Does the Left Hate Foreigners?
Written by Brian Garst, Posted in Economics & the Economy
If I took liberal arguments seriously, it would be hard not to conclude that they just don’t like foreign people. They have come completely unhinged over the idea that Romney allowed some dirty foreigners to handle his money. Matt Welch described how this “Swissophobia” harms middle-class Americans, and I similarly called them out in an editorial at the Daily Caller:
In an effort to score political points, Democrats are pounding Mitt Romney over his use of offshore bank accounts. Over the weekend, Senate Majority Whip Dick Durbin remarked, “You either get a Swiss bank account to conceal what you’re doing, or you believe the Swiss franc is stronger than the American dollar.” DNC Chairwoman Debbie Wasserman Schultz recently wondered aloud, “Why does an American businessman need a Swiss bank account and secretive investments like that?” Maryland Governor Martin O’Malley even called Romney’s Swiss bank account a “bet against America.” These attacks reek of populist nonsense tinged with more than a little economic xenophobia.
Harry Reid similarly called on the US Olympic committee to burn the Team USA uniforms because they were made by filthy Chinese fingers. Senate xenophones have even introduced legislation that would prohibit US athletes in future Olympics from wearing contaminated foreign made uniforms (even though they are purchased with private dollars, and thus none of their business). So do Democrats just hate foreigners? Do they not care about the welfare of anyone who’s not a US citizen?
Probably not, since I know better than to take their arguments seriously. After all, many of the same folks condemning Romney have similar investments. In reality, they are just displaying (or preying upon) economic ignorance. They don’t understand the globalized economy, nor the benefits of trade.

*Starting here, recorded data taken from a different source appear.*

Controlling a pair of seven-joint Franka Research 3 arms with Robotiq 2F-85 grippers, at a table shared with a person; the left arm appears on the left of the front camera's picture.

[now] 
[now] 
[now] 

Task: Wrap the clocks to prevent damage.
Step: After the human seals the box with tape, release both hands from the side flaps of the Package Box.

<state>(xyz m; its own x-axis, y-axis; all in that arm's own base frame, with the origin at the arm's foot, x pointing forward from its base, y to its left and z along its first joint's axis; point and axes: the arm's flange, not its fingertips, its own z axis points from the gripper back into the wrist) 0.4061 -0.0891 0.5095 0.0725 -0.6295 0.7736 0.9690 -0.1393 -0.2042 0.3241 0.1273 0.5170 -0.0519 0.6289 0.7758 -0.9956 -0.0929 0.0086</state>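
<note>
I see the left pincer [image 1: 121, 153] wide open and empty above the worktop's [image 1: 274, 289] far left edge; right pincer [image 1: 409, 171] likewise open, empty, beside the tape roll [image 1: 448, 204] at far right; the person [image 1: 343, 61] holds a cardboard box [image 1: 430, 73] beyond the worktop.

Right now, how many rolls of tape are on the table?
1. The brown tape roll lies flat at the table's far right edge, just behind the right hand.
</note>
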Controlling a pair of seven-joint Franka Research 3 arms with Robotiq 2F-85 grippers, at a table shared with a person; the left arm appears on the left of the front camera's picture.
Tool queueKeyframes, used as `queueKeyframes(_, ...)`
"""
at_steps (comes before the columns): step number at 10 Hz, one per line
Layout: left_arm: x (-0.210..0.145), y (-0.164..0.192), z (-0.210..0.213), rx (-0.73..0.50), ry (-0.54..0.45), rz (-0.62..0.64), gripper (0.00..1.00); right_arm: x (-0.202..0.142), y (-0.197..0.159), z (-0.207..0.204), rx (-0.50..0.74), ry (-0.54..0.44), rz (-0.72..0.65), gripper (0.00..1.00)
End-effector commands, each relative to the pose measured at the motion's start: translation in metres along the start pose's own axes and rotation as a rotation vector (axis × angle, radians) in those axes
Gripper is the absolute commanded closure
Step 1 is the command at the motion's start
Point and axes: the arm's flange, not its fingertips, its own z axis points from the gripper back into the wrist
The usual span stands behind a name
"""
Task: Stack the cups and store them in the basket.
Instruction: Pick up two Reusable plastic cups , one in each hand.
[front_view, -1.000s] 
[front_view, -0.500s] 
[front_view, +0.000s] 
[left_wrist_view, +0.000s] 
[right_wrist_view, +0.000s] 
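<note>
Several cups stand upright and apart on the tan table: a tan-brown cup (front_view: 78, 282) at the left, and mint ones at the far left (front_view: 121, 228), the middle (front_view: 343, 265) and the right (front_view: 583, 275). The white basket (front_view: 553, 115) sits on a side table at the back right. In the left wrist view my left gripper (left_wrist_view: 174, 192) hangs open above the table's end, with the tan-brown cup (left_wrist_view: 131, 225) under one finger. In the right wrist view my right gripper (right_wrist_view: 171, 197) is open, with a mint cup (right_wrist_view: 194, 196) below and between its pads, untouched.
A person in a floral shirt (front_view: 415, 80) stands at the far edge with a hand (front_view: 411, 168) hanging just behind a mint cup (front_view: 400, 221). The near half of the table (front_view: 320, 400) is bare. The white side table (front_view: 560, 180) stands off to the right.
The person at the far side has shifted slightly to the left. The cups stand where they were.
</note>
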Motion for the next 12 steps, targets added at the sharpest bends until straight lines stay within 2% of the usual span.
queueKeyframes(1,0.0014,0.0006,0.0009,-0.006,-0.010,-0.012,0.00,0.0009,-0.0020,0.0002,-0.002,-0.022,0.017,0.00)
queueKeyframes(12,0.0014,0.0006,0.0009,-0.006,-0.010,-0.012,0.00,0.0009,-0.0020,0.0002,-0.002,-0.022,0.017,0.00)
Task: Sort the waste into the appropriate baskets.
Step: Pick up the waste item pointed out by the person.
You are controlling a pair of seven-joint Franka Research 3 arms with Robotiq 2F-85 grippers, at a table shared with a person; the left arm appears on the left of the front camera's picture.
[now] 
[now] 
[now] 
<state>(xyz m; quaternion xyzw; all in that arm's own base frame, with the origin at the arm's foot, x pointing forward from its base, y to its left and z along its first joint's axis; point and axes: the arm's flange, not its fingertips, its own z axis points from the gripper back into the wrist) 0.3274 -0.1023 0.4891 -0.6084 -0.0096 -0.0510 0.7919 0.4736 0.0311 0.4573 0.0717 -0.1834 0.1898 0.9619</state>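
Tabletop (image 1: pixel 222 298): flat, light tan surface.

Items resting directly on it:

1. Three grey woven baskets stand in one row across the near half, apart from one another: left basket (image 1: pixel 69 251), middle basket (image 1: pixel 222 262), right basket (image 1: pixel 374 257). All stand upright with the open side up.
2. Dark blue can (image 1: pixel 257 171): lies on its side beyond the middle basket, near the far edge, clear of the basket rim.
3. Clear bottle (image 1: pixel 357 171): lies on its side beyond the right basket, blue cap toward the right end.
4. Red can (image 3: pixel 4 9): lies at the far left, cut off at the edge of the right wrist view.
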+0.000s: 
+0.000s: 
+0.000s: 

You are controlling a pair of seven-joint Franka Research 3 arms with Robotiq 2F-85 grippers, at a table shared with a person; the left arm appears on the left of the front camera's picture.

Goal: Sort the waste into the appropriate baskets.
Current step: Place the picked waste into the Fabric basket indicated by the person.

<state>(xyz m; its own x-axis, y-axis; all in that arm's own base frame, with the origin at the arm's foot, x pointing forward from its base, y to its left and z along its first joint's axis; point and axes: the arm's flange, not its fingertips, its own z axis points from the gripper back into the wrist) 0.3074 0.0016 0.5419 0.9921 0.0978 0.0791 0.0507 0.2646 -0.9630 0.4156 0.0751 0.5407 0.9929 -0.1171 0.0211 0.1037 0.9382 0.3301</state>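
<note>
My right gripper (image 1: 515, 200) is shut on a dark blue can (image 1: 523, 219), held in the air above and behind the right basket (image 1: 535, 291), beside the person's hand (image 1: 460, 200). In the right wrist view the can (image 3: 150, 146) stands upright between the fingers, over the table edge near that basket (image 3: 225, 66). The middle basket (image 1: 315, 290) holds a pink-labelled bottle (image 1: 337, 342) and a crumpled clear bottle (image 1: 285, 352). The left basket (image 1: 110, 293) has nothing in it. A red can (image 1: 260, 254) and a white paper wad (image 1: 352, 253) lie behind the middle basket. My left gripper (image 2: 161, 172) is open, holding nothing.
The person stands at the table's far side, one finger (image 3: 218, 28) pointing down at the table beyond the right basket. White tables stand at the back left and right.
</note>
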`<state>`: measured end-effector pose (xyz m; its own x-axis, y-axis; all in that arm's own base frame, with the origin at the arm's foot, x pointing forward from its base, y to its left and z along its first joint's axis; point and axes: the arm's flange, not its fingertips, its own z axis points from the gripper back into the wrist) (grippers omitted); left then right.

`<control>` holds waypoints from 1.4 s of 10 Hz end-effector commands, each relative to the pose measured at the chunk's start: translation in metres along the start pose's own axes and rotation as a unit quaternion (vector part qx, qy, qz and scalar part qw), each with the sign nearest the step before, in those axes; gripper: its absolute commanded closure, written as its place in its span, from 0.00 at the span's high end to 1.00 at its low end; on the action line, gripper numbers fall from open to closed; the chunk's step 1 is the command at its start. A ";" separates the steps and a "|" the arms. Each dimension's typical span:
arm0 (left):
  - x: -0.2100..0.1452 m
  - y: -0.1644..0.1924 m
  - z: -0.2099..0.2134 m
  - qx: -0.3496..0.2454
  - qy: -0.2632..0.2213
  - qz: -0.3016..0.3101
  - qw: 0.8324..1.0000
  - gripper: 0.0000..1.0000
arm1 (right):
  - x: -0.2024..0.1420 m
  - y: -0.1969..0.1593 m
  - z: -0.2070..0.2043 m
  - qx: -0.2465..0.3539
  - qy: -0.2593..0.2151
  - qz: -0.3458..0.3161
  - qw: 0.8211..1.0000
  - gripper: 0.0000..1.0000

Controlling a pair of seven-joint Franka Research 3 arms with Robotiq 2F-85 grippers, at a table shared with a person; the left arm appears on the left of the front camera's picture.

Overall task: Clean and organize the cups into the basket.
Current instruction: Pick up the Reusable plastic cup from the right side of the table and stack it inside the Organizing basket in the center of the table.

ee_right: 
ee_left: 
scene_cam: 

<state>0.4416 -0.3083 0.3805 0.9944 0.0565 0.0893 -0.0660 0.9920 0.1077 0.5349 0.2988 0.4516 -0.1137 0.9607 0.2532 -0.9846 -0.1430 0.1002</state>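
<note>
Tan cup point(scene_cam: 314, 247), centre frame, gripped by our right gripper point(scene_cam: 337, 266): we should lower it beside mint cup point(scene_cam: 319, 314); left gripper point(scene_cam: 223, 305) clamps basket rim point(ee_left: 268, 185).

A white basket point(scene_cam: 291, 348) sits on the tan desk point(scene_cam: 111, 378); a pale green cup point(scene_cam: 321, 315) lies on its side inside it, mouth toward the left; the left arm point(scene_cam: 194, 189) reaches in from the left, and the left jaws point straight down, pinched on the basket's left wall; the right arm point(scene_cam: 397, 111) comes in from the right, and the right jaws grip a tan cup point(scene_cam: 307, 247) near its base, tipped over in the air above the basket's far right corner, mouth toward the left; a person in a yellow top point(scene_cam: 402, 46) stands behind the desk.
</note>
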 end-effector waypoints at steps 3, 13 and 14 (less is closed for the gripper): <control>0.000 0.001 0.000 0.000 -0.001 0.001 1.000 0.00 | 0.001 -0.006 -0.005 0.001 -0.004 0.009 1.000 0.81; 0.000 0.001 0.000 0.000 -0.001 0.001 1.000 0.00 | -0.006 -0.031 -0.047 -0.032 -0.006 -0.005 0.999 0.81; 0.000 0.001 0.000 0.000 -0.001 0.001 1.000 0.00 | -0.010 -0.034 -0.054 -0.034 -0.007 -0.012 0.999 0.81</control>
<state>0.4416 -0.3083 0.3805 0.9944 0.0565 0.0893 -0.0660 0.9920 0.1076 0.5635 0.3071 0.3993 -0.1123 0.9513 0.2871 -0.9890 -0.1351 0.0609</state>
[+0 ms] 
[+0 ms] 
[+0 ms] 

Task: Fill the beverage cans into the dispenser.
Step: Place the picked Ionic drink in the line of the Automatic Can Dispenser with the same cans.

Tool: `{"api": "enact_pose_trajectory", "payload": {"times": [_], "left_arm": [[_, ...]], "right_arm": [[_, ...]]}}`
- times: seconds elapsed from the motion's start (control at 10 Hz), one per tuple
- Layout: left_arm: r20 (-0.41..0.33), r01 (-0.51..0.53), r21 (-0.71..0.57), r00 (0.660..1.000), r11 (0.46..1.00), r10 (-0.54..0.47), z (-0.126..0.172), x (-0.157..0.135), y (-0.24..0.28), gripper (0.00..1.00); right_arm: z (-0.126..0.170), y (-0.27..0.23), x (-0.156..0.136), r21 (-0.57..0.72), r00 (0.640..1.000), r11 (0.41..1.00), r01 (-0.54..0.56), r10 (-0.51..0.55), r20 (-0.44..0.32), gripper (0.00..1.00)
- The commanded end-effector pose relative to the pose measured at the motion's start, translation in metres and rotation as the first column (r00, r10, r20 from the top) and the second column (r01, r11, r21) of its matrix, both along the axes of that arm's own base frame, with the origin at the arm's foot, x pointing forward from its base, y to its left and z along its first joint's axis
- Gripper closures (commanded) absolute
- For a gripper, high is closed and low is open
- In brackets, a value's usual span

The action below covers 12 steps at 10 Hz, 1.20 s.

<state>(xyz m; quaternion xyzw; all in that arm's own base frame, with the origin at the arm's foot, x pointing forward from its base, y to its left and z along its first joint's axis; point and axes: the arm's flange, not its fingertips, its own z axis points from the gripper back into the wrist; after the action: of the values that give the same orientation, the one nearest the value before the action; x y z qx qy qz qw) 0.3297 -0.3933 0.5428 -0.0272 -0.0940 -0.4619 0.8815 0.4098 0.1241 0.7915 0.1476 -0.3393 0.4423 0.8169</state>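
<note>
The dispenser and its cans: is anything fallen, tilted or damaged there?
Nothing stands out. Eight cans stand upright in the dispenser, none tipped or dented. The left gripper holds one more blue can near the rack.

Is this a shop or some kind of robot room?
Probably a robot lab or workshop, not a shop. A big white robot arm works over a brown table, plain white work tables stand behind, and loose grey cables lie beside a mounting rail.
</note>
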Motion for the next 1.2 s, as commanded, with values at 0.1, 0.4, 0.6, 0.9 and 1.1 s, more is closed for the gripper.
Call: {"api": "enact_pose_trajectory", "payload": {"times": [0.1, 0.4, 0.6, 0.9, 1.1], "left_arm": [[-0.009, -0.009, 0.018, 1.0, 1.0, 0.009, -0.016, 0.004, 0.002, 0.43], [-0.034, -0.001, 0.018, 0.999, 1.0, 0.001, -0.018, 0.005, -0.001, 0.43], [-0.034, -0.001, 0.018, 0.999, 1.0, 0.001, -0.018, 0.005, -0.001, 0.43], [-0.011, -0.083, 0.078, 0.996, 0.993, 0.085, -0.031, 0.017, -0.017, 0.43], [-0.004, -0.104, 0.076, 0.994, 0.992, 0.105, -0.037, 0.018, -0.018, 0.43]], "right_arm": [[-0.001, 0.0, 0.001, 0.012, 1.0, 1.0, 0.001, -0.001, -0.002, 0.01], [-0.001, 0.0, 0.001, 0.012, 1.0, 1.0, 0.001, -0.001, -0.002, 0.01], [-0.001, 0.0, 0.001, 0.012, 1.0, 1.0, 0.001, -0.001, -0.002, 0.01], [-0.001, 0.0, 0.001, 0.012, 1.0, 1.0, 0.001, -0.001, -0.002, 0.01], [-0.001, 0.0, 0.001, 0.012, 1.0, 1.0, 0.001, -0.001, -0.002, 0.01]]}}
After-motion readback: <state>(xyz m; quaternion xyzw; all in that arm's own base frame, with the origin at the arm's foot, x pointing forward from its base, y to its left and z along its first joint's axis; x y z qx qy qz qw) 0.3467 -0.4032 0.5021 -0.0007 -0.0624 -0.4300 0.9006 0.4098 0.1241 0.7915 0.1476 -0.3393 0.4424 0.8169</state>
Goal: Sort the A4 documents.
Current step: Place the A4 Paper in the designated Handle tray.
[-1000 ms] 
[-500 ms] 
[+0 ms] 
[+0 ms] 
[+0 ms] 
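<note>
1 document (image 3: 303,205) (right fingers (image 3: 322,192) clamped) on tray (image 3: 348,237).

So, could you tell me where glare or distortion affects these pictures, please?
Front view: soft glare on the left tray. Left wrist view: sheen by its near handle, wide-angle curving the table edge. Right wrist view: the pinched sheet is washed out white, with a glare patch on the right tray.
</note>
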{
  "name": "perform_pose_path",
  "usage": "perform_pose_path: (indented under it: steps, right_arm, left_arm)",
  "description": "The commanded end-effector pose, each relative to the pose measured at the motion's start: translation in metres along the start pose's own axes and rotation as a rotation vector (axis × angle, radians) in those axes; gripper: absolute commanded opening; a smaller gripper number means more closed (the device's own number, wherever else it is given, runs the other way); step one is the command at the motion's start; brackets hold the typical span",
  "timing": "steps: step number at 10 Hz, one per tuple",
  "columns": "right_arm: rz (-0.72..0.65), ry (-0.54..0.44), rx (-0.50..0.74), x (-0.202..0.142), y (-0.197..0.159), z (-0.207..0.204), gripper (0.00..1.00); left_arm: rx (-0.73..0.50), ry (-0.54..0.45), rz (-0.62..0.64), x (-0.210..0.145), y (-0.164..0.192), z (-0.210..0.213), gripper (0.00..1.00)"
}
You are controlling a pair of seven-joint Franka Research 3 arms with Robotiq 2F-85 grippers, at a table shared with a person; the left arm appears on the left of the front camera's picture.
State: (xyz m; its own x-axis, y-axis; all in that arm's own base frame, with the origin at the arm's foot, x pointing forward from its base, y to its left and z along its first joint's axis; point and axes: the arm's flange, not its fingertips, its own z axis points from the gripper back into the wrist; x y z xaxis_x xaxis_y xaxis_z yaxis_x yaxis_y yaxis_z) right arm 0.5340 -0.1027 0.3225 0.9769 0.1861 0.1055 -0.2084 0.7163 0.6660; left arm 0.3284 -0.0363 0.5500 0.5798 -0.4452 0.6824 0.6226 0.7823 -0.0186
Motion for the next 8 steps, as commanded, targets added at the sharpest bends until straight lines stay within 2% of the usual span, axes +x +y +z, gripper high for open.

Sadly, the left is not the only side guilty of this. Populists on the right, like the ignoramus Donald Trump, also sometimes prey on such ignorance and similarly distrust free trade. The central fallacy of this fear of foreign competition is the belief that economics is a zero sum game. It’s not, and because of the benefits of specialization, trade can and does make all parties more prosperous. Don Boudreaux put it better than I can:
Mr. Reid’s outburst reveals his ignorance of a foundational conclusion of economic science, namely, that people are enriched when they’re free to purchase from whomever they choose regardless of political boundaries. …[E] economists’ overwhelming, non-partisan, and research-based consensus today is, as it has been for years, that free trade (even when unilateral) is beneficial. Mr. Reid’s temper tantrum proves that he is either inexcusably dimwitted about matters on which he legislates, or interested, not in science and realism and truth, but in scoring political points by appealing to the uninformed emotions of constituents.
If people could be made more prosperous by limiting trade across political boundaries, why not prohibit interstate trade? Do the citizens of Texas lose out when they buy from Florida? Would the people of New Jersey be more wealthy if they quit trading with New York? Of course not, and anyone who suggested such would be laughed out of office. So why aren’t Reid and the other trade deniers?